Я очень страдала до отъезда из Брюсселя. Думаю, сколько бы я ни жила, я не забуду, чего мне стоило расставание с господином Эже. Мне так горько было огорчить его, человека, который был настоящим, добрым и бескорыстным другом. При расставании он дал мне нечто вроде диплома, подтверждающего мои преподавательские способности, с печатью Королевского Атенеума, где он состоит в должности учителя. Я была также удивлена тем, какое сожаление выразили мои бельгийские ученицы, узнав, что я уезжаю. Я и не думала, что это свойственно их флегматичной натуре… Не знаю, чувствуешь ли ты нечто подобное, но бывают моменты, когда мне кажется, что все мои мысли и чувства, кроме нескольких привязанностей и дружеских уз, уже не те, какими они были прежде; что-то внутри меня, мой былой энтузиазм кажется заглохшим и сломленным. У меня меньше иллюзий; то, чего я сейчас желаю, – это предельного напряжения сил, участия в жизни. Хауорт кажется таким заброшенным, тихим уголком, скрытым от всего света. Я больше не считаю себя молодой – в самом деле, мне скоро будет двадцать восемь, и представляется, что мне, как и остальным, следует трудиться и преодолевать суровую действительность. Однако моя обязанность состоит в том, чтобы обуздать такие чувства в настоящий момент, и я все сделаю для этого».
Разумеется, ее отсутствующие брат и сестра получили отпуск, чтобы поприветствовать ее после возвращения домой, а через несколько недель ее отпустили к подруге в Б. Но чувствовала она себя неважно и слабо, так что путешествие в четырнадцать миль, похоже, здорово подорвало ее силы.
В одном из писем к членам семьи, у которой она гостила, написанном вскоре после возвращения в Хауорт, есть такие строки: «Наш бедный маленький котик болел два дня, а потом умер. Какая жалость охватывает при виде безжизненного существа, даже если это животное.
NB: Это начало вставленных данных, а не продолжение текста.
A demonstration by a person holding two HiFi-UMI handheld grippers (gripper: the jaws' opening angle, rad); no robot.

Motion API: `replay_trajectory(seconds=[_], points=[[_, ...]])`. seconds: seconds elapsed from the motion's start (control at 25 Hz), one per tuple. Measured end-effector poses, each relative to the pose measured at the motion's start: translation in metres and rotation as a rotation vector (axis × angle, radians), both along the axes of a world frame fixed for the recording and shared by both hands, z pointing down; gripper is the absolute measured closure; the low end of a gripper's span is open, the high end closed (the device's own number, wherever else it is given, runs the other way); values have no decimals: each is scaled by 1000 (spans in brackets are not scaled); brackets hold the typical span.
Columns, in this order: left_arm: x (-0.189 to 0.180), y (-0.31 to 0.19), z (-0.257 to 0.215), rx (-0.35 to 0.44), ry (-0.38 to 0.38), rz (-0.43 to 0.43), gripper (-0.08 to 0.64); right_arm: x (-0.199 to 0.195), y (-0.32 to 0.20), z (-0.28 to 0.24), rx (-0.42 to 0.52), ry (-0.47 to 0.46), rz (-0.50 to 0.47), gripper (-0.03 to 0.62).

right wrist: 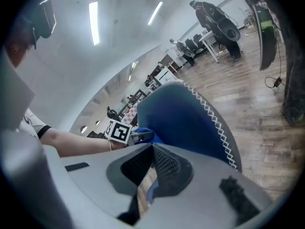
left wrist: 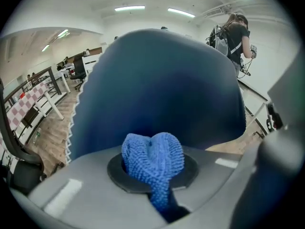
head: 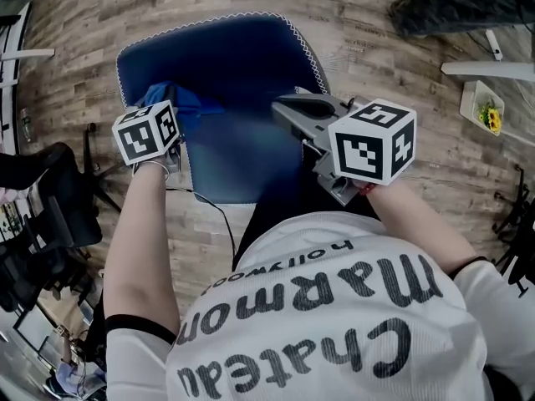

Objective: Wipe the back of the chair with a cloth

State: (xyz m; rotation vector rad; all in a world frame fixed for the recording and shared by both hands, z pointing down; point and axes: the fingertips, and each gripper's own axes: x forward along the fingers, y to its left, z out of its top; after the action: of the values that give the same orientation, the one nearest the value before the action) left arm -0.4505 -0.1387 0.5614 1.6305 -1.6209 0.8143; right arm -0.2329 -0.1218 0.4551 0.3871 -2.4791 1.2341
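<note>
From the head view, the blue chair (head: 242, 65) is at 12 o'clock from the person. It has a white zigzag edge and stands on a wood floor (head: 401, 82). The left gripper (head: 163, 115) is at the chair's 9 o'clock edge. A bit of the blue cloth (head: 180, 98) pokes out past its marker cube and lies on the blue back. You cannot see the jaws from up there. The left gripper view does show them. The jaws are squeezed onto the cloth (left wrist: 152, 154), which bunches up in a fat lump between them, with a tail hanging down toward 6 o'clock. Just behind the lump the chair (left wrist: 167, 85) fills most of that view. It is very near the cloth, but I cannot tell there if they touch. That view also shows another person (left wrist: 236, 32) far off at 2 o'clock and desks (left wrist: 47, 94) at 9 o'clock. In the head view the right gripper (head: 288, 109) is over the chair's 3 o'clock side. The right gripper view shows its jaws pressed together at the tips with nothing in them. Behind the tips there is only a thin slit where the floor shows. From there the chair (right wrist: 190, 118) is at 12 o'clock. The left gripper's cube and the cloth (right wrist: 143, 136) are at 10 o'clock, by the chair's edge.
</note>
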Motion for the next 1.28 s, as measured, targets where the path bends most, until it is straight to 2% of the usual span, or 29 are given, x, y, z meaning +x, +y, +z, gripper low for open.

Эмили расстроена». Эти несколько слов относятся к тем чертам характера двух сестер, на которых мне хочется остановиться поподробнее. Шарлотта была более чем нежна ко всем бессловесным существам, а они, повинуясь своему общеизвестному чуткому инстинкту, были безоговорочно преданы ей. Глубокое и преувеличенное осознание своих личных недостатков – врожденный пессимизм, из-за которого она не очень верила в человеческую симпатию и, соответственно, медленно на нее отзывалась, – способствовало тому, что она вела себя застенчиво и скованно с мужчинами, женщинами и даже детьми. Мы наблюдали некоторое проявление этого робкого недоверия к своей способности внушать симпатию в благодарном удивлении, которое она испытала, узнав о том, что ее бельгийские ученицы сожалеют о ее отъезде. Но по отношению к животным не только ее поступки были добрыми, но и ее слова и интонация были нежными и ласковыми, и она мгновенно замечала мельчайший недостаток заботы или нежности в других по отношению к любому простейшему существу. Читатели «Шерли», возможно, помнят, что в этом состояло одно из испытаний, которые героиня ставит перед своим возлюбленным.
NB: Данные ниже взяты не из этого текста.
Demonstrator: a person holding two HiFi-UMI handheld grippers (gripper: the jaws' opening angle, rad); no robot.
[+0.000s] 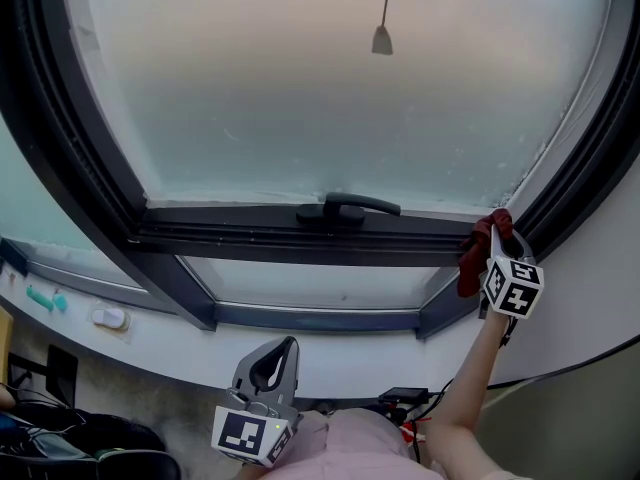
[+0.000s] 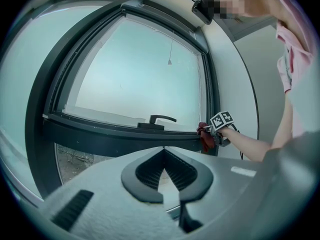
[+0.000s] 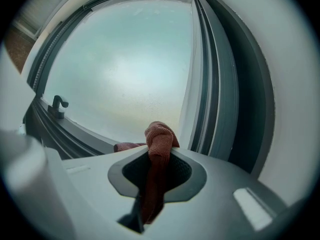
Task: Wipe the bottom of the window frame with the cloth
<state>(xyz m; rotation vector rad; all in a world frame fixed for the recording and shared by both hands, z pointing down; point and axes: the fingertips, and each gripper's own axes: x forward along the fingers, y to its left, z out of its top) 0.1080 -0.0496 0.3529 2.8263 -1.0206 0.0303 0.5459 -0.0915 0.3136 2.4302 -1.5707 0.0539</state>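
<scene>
Frosted glass (image 1: 340, 98) was set in a dark curved frame (image 1: 250, 236), with pale wall (image 1: 590, 278) seen at its right side. A black handle (image 1: 345, 208) was mounted at the middle of the bottom rail, and a small cord pull (image 1: 382, 40) was hung in front of the upper glass.

The red cloth (image 1: 478, 253) was found at the lower right corner of the frame, where the bottom rail is met by the right upright. It was bunched against the rail's right end, with part of it draped down over the edge. It was clenched by the right gripper (image 1: 495, 236), which was raised to that corner on an outstretched arm (image 1: 465, 388). In the right gripper view the jaws of the right gripper (image 3: 160, 156) were closed on the cloth (image 3: 160, 136), a knot of which was pushed up above them and a strip of which was trailed down between them.

The left gripper (image 1: 280, 353) was held low, well apart from the window and just above a pink shirt (image 1: 350, 448). In the left gripper view its jaws (image 2: 163, 151) were brought together at the tips, and nothing was pinched between them.
</scene>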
«Знаешь кого, по словам прорицателей, я должна спросить?.. Маленького ирландского бродягу-босяка, который подходит к моей двери; мышонка, вылезающего из щели в стене; птичку с обмороженными крылышками, которая в мороз стучит клювом в мое окно и просит крошечку хлеба; собаку, которая лижет мою руку, сидя у моих ног… Я знаю кого-то, к кому на колени любит забираться черный кот, у кого на плече он любит мурлыкать. Старый пес всегда выходит из конуры, помахивая хвостом и поскуливая в знак преданности, когда кто-то проходит мимо. [Вместо «кто-то» и «кого-то» читай «Шарлотта Бронте»]. Он тихо гладит кошку и позволяет ей сидеть на коленях, пока он никуда не спешит; а когда он вынужден побеспокоить ее, то вставая он нежно опускает ее на пол и никогда грубо не сгоняет с колен; собаку же он всегда подзывает свистом и гладит».